> _Your instructions_: From the entries that follow, reproduce exactly and only the lines from the line with "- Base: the" to the line with "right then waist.", endpoints included.

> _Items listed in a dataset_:
——————
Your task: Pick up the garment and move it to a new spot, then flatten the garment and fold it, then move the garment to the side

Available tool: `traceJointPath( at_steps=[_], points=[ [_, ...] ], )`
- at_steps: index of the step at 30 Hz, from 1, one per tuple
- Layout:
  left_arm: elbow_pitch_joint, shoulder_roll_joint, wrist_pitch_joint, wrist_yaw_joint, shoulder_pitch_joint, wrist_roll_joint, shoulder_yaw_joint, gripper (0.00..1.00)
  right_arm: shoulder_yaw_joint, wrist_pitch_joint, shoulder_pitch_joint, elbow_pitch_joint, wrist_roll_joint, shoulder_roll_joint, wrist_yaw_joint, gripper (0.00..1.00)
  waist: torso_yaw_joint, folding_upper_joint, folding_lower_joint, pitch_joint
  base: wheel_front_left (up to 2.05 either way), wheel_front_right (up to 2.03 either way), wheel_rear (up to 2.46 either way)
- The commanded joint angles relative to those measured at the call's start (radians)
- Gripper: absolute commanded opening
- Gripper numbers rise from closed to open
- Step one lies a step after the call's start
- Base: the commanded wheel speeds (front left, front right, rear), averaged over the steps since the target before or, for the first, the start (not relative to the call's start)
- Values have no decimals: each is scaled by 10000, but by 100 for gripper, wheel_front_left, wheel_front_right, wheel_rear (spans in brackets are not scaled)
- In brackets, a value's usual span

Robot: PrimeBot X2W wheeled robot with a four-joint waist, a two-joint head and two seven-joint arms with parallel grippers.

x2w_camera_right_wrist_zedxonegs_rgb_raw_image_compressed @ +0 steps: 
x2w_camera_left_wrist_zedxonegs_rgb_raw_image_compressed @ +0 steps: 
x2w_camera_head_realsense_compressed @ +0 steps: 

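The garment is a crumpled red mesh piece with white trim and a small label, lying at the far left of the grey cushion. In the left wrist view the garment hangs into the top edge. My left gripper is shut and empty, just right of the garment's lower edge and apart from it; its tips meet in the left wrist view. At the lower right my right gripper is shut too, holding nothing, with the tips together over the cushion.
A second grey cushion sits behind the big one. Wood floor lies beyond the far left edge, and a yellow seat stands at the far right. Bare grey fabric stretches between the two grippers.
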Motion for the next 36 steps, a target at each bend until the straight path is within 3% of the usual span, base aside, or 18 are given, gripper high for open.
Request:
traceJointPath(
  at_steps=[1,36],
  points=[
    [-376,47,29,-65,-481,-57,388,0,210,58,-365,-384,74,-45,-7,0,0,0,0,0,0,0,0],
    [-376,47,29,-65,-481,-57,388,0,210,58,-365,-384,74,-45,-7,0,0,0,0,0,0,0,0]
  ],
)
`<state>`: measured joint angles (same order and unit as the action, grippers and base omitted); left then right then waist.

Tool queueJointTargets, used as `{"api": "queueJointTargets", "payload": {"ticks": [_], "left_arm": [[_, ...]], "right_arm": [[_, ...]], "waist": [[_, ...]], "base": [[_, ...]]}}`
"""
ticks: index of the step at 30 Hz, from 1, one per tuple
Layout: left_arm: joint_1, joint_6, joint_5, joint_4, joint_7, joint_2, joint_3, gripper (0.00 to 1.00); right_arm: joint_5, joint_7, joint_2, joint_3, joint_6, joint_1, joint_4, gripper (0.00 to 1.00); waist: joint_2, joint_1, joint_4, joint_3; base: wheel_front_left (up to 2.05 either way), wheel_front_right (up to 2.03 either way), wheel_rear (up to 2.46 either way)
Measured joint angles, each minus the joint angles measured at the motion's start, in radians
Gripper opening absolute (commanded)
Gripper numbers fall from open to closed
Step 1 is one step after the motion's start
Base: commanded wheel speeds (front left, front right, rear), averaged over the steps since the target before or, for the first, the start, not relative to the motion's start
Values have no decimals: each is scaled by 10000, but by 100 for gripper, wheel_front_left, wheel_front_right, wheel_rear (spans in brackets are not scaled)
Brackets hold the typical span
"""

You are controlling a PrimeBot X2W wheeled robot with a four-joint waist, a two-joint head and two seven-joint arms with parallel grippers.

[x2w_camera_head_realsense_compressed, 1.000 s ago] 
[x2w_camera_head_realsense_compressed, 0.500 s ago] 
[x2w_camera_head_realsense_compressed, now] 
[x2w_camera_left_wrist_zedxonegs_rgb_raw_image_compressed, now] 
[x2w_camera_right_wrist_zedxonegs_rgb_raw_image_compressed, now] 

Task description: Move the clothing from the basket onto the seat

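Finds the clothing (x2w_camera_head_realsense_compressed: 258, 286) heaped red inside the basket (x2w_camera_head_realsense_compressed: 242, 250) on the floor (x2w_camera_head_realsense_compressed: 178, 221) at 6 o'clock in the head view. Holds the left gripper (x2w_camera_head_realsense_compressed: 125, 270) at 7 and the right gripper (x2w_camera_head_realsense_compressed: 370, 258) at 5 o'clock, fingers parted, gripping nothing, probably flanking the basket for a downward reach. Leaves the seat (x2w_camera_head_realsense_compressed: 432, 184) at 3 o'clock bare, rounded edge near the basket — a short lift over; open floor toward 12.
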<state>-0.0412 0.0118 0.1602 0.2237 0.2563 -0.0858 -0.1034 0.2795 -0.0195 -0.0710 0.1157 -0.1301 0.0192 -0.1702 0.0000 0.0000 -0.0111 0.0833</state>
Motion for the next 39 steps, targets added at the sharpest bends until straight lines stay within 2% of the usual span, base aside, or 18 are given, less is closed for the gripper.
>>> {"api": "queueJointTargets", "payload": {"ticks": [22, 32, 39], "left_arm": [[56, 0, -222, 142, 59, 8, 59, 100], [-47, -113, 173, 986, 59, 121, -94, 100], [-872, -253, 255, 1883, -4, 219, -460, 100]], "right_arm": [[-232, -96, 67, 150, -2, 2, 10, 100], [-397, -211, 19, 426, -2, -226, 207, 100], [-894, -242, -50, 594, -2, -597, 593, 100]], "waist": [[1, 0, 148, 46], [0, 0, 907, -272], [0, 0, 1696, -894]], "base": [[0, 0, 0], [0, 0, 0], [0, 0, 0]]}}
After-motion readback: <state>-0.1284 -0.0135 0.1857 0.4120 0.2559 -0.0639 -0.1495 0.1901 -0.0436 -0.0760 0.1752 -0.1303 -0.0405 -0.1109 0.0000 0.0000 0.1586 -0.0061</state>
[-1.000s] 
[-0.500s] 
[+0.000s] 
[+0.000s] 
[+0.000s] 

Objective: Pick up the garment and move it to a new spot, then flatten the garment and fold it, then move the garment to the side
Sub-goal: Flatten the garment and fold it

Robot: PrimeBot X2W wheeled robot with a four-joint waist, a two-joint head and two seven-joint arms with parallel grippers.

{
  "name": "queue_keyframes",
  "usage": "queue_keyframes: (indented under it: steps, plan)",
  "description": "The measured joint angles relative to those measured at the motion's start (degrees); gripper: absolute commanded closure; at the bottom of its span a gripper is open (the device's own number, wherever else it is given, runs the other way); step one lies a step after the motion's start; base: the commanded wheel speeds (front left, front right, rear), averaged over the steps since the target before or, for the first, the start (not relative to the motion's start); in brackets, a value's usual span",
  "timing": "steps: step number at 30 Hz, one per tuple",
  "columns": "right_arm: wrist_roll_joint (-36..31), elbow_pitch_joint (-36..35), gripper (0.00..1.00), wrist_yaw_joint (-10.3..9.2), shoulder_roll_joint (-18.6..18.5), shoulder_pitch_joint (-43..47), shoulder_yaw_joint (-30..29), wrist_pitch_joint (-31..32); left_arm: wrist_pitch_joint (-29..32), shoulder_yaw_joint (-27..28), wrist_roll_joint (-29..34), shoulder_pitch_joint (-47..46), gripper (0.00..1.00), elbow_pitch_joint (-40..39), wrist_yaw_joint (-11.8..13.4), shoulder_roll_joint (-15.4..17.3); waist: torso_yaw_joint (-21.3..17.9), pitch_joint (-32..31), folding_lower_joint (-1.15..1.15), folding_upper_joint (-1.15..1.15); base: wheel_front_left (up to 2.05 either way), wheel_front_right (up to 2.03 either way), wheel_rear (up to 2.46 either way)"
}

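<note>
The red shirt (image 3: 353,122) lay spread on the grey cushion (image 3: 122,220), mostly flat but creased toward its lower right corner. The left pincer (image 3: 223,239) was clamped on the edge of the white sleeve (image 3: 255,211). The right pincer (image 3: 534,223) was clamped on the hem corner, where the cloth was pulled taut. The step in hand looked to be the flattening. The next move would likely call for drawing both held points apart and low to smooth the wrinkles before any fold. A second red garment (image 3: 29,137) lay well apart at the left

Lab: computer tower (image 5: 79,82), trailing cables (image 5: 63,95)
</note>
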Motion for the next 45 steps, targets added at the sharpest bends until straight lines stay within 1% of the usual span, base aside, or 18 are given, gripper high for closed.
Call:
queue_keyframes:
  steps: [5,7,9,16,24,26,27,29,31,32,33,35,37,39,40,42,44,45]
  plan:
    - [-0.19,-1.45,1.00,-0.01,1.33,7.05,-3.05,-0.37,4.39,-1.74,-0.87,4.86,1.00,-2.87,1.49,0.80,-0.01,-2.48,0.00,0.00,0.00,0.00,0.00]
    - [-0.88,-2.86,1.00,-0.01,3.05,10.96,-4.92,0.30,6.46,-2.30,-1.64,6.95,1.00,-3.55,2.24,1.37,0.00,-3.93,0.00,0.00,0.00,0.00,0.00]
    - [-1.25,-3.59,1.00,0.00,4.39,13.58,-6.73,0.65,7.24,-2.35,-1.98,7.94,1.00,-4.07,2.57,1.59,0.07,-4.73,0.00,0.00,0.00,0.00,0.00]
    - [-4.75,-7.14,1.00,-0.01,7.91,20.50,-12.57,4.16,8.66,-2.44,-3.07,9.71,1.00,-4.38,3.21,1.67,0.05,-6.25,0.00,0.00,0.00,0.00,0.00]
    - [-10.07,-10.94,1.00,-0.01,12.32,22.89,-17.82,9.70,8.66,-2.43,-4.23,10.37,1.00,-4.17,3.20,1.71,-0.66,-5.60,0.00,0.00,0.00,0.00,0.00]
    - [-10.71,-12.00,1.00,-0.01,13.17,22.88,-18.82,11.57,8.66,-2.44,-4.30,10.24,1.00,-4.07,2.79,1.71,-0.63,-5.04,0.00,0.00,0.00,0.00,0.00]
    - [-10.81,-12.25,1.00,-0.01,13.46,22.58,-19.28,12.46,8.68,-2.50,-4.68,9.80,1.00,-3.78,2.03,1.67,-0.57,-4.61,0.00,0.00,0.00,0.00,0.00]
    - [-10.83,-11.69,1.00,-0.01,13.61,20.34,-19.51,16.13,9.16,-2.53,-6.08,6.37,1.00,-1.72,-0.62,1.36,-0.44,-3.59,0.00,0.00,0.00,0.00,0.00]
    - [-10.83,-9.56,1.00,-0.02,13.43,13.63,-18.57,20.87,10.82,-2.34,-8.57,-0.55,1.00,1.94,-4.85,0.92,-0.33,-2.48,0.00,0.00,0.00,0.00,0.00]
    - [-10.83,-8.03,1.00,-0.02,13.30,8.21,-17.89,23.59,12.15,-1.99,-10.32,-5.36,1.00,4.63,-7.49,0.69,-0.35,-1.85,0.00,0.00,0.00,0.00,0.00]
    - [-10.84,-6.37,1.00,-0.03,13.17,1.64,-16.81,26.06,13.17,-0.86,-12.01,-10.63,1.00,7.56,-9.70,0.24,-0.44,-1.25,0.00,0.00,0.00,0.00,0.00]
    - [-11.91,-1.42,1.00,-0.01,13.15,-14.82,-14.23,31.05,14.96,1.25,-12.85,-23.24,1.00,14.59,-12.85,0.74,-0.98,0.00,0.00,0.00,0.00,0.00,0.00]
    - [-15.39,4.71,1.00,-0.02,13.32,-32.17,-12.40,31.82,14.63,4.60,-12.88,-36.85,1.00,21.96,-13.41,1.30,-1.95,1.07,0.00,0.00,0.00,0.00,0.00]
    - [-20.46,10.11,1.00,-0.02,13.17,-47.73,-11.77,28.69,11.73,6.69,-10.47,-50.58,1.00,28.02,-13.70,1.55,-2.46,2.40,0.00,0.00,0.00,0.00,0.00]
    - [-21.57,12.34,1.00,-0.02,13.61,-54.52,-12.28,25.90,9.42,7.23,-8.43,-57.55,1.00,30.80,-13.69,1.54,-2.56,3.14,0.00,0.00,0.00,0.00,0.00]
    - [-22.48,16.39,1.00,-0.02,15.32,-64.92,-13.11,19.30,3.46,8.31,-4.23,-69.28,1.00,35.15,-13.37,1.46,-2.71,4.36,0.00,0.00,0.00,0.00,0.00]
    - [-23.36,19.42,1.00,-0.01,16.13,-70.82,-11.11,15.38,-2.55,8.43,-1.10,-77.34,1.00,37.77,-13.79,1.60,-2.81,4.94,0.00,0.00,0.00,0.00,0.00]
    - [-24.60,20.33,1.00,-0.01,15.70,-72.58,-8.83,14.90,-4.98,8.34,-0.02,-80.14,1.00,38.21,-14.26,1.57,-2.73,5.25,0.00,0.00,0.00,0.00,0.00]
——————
> _Solved problem_:
- Base: the commanded wheel speeds (front left, front right, rear), averaged over the steps since the target before or, for the first, the start (not relative to the call's start)
- Values have no decimals: each is scaled by 10000, but by 100 for gripper, wheel_front_left, wheel_front_right, wheel_rear (spans in brackets are not scaled)
- In brackets, a value's usual span

Robot: PrimeBot X2W wheeled robot with a four-joint waist, a two-joint head and two seven-joint arms with parallel grippers.

x2w_camera_right_wrist_zedxonegs_rgb_raw_image_compressed @ +0 steps: 
x2w_camera_left_wrist_zedxonegs_rgb_raw_image_compressed @ +0 steps: 
x2w_camera_head_realsense_compressed @ +0 steps: 

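The garment is a crumpled red mesh piece with white trim and a small label, lying at the far left of the grey cushion. In the left wrist view the garment hangs into the top edge. My left gripper is shut and empty, just right of the garment's lower edge and apart from it; its tips meet in the left wrist view. At the lower right my right gripper is shut too, holding nothing, with the tips together over the cushion.
A second grey cushion sits behind the big one. Wood floor lies beyond the far left edge, and a yellow seat stands at the far right. Bare grey fabric stretches between the two grippers.
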Motion for the next 36 steps, a target at each bend until the straight path is within 3% of the usual span, base aside, or 18 are given, gripper high for open.
Request:
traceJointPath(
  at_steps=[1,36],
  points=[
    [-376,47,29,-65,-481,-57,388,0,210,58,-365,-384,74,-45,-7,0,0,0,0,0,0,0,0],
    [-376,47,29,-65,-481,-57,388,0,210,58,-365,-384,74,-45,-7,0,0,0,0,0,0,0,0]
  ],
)
`<state>`: measured joint angles (same order and unit as the action, grippers and base omitted); left then right then waist.

What the exercise required has been answered in full.